I began my career as a graduate research assistant at the University of Michigan for one of the nation’s leading Ataxia researchers, Dr. Henry Paulson. I went on to become a senior scientist at a pharmaceutical company for several years, where I continued to work on developing gene silencing therapies for ataxias. I joined NAF as Chief Scientific Officer in early 2022.
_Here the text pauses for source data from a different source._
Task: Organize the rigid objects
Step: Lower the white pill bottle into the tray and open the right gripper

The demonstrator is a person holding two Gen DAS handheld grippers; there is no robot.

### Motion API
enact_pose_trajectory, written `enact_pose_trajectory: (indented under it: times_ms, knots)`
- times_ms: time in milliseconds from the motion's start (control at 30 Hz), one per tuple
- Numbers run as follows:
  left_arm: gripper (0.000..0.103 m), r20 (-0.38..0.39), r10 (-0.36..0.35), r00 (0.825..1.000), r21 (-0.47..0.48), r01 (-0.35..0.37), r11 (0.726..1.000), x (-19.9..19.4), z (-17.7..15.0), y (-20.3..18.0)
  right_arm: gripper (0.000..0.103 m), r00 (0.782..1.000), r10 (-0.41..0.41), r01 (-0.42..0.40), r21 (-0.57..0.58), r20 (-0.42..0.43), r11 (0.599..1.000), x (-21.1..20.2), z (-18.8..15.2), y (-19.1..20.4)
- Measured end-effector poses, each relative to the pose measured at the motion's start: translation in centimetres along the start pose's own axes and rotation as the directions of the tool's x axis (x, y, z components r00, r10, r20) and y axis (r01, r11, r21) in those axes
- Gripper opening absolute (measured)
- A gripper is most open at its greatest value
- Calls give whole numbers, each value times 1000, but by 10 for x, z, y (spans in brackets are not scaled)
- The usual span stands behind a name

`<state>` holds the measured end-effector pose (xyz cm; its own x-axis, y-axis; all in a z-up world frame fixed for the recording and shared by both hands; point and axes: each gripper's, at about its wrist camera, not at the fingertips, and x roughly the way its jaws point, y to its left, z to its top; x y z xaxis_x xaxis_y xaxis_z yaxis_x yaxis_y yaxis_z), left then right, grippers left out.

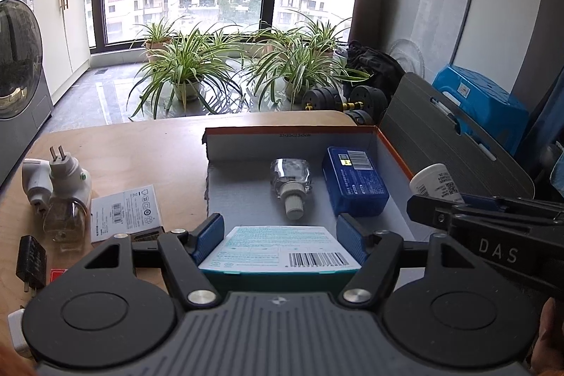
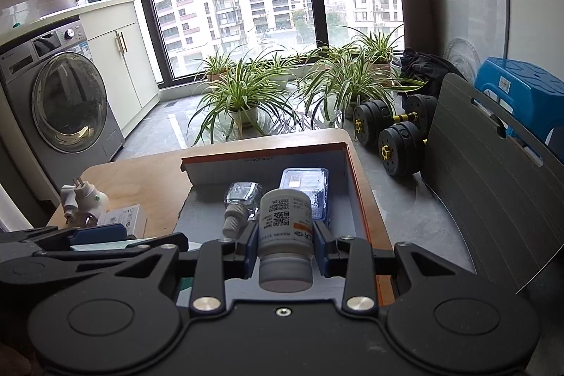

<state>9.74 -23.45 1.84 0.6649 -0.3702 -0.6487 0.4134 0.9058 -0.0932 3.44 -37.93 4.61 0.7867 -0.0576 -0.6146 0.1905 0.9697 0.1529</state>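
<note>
My left gripper [image 1: 279, 236] is shut on a flat white-and-teal box [image 1: 278, 251] with a barcode, held over the near edge of an open cardboard box [image 1: 292, 138]. Inside that box lie a clear bottle [image 1: 290, 184] with a ribbed cap and a blue packet [image 1: 354, 184]. My right gripper [image 2: 284, 244] is shut on a white pill bottle [image 2: 285, 235], its cap toward the camera, above the same cardboard box [image 2: 268, 161]. The clear bottle [image 2: 239, 205] and blue packet [image 2: 305, 185] lie beyond it. In the left wrist view the right gripper's pill bottle [image 1: 437, 182] pokes in from the right.
On the wooden table [image 1: 134, 143] left of the box lie white plug adapters [image 1: 56, 178], a small glass bottle [image 1: 65, 221], a white label box [image 1: 123, 212] and a black charger [image 1: 31, 265]. Dumbbells [image 2: 391, 136], plants and a grey board [image 2: 493, 185] stand beyond the table.
</note>
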Motion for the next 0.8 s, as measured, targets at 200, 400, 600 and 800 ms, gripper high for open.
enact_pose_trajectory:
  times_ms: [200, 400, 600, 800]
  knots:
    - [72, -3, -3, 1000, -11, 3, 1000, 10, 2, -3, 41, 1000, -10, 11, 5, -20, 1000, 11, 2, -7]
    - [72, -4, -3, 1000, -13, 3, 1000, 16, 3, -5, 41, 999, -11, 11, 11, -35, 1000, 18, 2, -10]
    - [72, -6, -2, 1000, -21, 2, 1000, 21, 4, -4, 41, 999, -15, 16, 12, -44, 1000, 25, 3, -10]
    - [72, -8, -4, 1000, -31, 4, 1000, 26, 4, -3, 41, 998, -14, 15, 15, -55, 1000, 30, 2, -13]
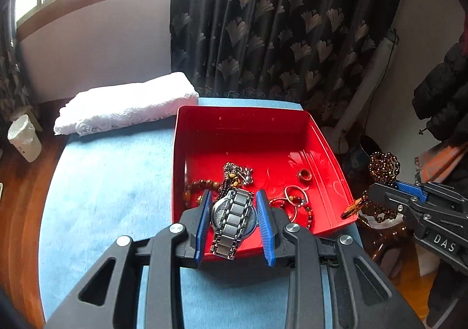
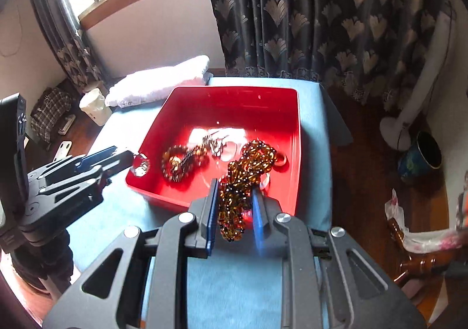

My passion for working with ataxia stems from a family history of SCA3 (Spinocerebellar Ataxia, Type 3), one of the most common inherited forms of ataxia. As a child, I knew my grandmother was in a wheelchair and had a slurred speech, but I just thought it was part of getting older. I did not realize that she was affected by a hereditary form of ataxia or that I and my family were also at risk. It wasn’t until my father started showing similar symptoms in his early fifties that I started asking questions and learning about our family history with ataxia.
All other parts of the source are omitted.